¹University Hospital Regensburg, Department of Internal Medicine I, Regensburg, Germany

Congress Abstract

The tumor suppressor p53 is a primary sensor of stressful stimuli. It controls several biologic processes and plays a central role in hepatocarcinogenesis. p53 deficient (p53 -/-) mice spontaneously develop intra- and extra-hepatic malignancies, and recently, it has been shown that they develop less hepatocellular damage and fibrosis upon feeding the NASH-inducing methionine- and choline-deficient (MCD) diet.

The aim of this study was to analyze the function of p53 in a model which more accurately simulates human NASH in the context of the metabolic syndrome.

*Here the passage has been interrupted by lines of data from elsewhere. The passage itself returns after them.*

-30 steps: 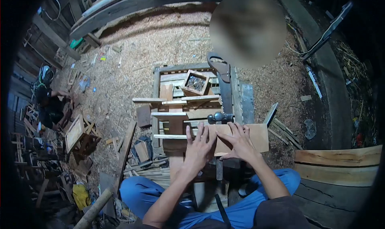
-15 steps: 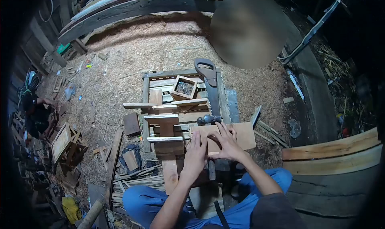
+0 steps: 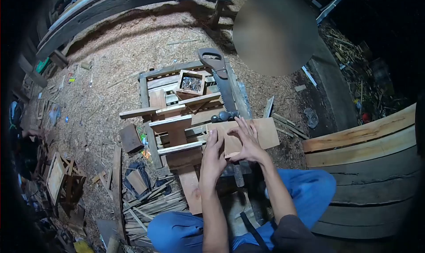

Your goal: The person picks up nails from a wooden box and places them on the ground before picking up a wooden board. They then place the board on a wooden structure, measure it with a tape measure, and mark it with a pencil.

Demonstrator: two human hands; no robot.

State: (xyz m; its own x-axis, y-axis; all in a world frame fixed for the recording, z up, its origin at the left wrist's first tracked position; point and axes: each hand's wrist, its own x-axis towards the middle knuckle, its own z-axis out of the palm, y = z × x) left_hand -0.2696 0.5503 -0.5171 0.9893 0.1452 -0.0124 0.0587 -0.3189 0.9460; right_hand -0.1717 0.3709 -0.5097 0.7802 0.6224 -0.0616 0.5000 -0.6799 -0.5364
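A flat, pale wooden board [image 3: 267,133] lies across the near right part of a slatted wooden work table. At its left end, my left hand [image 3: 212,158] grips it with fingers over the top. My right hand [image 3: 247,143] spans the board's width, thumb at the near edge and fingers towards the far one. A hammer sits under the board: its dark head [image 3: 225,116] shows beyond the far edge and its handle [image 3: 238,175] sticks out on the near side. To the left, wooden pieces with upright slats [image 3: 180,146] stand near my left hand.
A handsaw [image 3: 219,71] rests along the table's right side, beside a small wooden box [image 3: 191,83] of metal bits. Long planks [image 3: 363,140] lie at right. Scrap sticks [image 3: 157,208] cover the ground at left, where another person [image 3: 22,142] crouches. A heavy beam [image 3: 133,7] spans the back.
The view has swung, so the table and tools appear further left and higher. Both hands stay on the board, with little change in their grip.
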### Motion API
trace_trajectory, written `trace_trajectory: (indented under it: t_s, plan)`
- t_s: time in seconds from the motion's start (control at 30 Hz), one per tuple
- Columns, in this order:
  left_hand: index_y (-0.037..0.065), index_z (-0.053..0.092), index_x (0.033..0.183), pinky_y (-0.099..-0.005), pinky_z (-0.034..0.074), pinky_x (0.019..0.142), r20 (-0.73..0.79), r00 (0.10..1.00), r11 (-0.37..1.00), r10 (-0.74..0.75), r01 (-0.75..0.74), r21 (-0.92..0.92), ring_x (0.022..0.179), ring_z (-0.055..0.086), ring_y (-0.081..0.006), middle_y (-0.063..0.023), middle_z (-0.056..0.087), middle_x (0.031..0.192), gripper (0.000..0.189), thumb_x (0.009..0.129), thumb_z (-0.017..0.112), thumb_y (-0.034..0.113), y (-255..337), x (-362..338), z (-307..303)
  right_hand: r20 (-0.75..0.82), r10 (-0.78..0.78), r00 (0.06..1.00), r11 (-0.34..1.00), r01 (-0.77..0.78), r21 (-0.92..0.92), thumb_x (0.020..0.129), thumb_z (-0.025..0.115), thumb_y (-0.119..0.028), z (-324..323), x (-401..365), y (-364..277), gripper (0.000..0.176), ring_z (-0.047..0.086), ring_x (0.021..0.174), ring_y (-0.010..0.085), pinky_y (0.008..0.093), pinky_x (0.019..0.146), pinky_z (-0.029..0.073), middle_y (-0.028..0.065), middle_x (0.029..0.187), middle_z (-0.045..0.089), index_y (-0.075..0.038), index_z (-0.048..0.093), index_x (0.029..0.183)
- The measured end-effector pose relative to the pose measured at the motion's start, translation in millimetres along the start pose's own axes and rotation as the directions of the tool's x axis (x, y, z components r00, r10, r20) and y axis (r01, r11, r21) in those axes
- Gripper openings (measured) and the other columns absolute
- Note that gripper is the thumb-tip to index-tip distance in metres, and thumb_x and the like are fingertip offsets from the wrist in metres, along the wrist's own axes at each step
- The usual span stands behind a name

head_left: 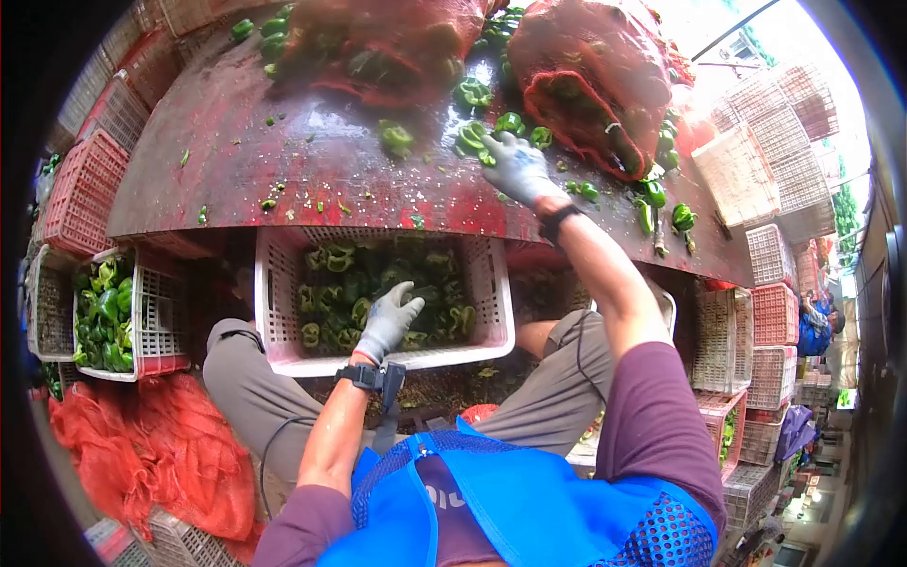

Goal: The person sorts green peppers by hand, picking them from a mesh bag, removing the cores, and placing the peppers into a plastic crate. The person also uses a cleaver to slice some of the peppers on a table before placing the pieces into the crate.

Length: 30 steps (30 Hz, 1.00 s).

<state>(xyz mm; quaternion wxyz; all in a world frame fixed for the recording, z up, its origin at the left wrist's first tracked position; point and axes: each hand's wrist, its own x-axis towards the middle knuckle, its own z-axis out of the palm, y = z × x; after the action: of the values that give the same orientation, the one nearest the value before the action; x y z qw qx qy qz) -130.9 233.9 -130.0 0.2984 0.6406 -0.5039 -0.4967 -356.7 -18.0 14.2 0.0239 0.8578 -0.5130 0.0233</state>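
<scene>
My left hand [389, 321], in a grey-white glove, is over the white crate [501, 293] between my knees, its fingers apart with nothing between them. Inside that crate lie many green peppers [331, 307], some of them showing open hollows. On the stained table, my gloved right hand [515, 166] reaches out to a small group of green peppers [470, 136]. Its fingertips touch or nearly touch them, and the fingers are spread. A single pepper [396, 138] lies further left on the tabletop.
Two red mesh sacks [586, 71] with peppers stand at the table's [255, 184] far side. At left are a crate of green peppers [106, 312] and red netting [156, 444]. Stacked crates [775, 312] line the right. Pepper scraps dot the tabletop.
</scene>
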Motion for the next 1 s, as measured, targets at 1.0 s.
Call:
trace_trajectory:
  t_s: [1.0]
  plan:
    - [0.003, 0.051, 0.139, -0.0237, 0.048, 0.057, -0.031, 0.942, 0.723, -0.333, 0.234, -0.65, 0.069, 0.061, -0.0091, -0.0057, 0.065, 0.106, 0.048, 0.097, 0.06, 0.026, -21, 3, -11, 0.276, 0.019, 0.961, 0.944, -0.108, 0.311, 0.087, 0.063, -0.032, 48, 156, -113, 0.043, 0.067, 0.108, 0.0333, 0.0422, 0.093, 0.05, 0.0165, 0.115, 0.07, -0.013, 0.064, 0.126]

Methods and Results: p53 heterozygote knockout mice (p53-/+) and wildtype C57Bl/6 control mice were fed with a NASH inducing Western type diet (high fat, cholesterol and fructose). We used (p53-/+) rather than (p53 -/-) mice to avoid tumor formation. The weight gain caused by the NASH-diet was significantly higher in p53-/+ compared control mice with the first 6 weeks of feeding and glucose tolerance was impaired in p53-/+ but not in control mice. Thereafter, weight remained stable in p53-/+ mice but continued to rise in wt-mice and reached the level of p53-/+ after 11 weeks of feeding. At this time the experiments was terminated. NASH-diet induced hepatic triglyceride levels, serum transaminases levels, and expression levels of markers of oxidative stress (heme oxygenase 1), inflammation (MCP-1) and fibrosis did not differ significantly between p53-/+ and wt-controls.

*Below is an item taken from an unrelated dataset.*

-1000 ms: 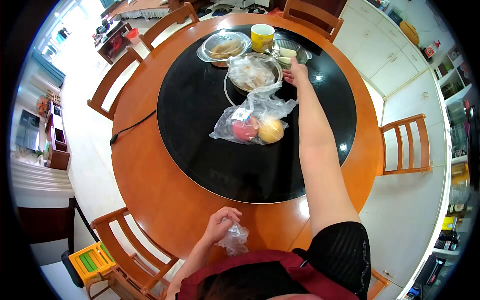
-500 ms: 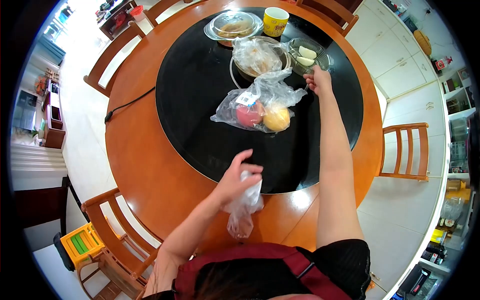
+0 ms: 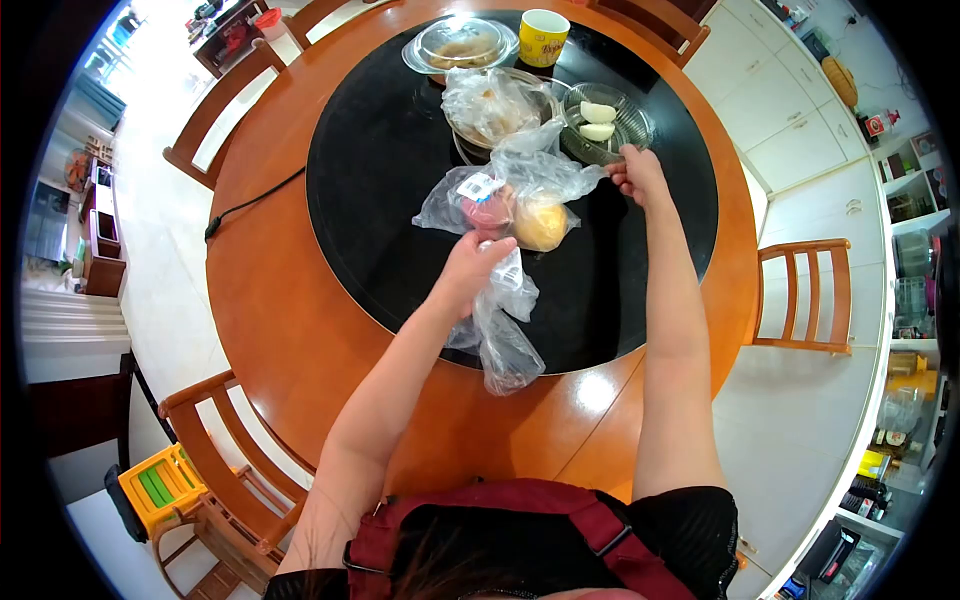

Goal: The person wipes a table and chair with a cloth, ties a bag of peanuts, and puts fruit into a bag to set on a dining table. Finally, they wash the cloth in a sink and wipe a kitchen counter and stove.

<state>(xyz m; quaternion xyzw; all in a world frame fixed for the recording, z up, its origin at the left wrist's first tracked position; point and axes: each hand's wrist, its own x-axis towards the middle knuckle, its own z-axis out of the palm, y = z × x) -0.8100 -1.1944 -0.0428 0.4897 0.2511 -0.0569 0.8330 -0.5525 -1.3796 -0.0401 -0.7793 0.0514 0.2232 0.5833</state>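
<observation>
My left hand (image 3: 476,268) is closed on a crumpled clear plastic bag (image 3: 508,345), which hangs toward the table's near edge. Just beyond its fingers lies a second clear bag (image 3: 440,208) with a white label, holding a pinkish-red round fruit (image 3: 488,210) and a yellow one (image 3: 540,228). Farther right, my right hand (image 3: 638,178) pinches the near rim of a clear glass dish (image 3: 636,122). Two pale wedge-shaped pieces (image 3: 598,122) sit in that dish. The loose end of the fruit bag reaches close to my right fingertips.
A black round turntable (image 3: 370,200) covers the middle of the wooden table (image 3: 270,330). Toward the back stand a lidded glass bowl (image 3: 460,45), a yellow cup (image 3: 544,40) and another bowl topped by a plastic bag (image 3: 495,105). A black cable (image 3: 255,205) runs off the left; chairs surround the table.
My left hand has moved forward with the plastic bag, up to the fruit bag. The glass dish has shifted slightly toward me and left, with my right hand at its rim.
</observation>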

Summary and Conclusion: Reduced p53 expression as observed in p53-/+ mice affects body weight gain and glucose tolerance in response to a Western type diet. Although these known NASH promoting factors assimilated during the course of feeding one could have expected more severe hepatocellular damage in p53-/+ mice. However and also different than observed in the MCD-model hepatic steatosis, inflammation and fibrosis were similar in p53-/+ and wt-mice. These finding could indicate the p53 effects vary during NAFLD-progression via both extra- and intra-hepatic mechanisms.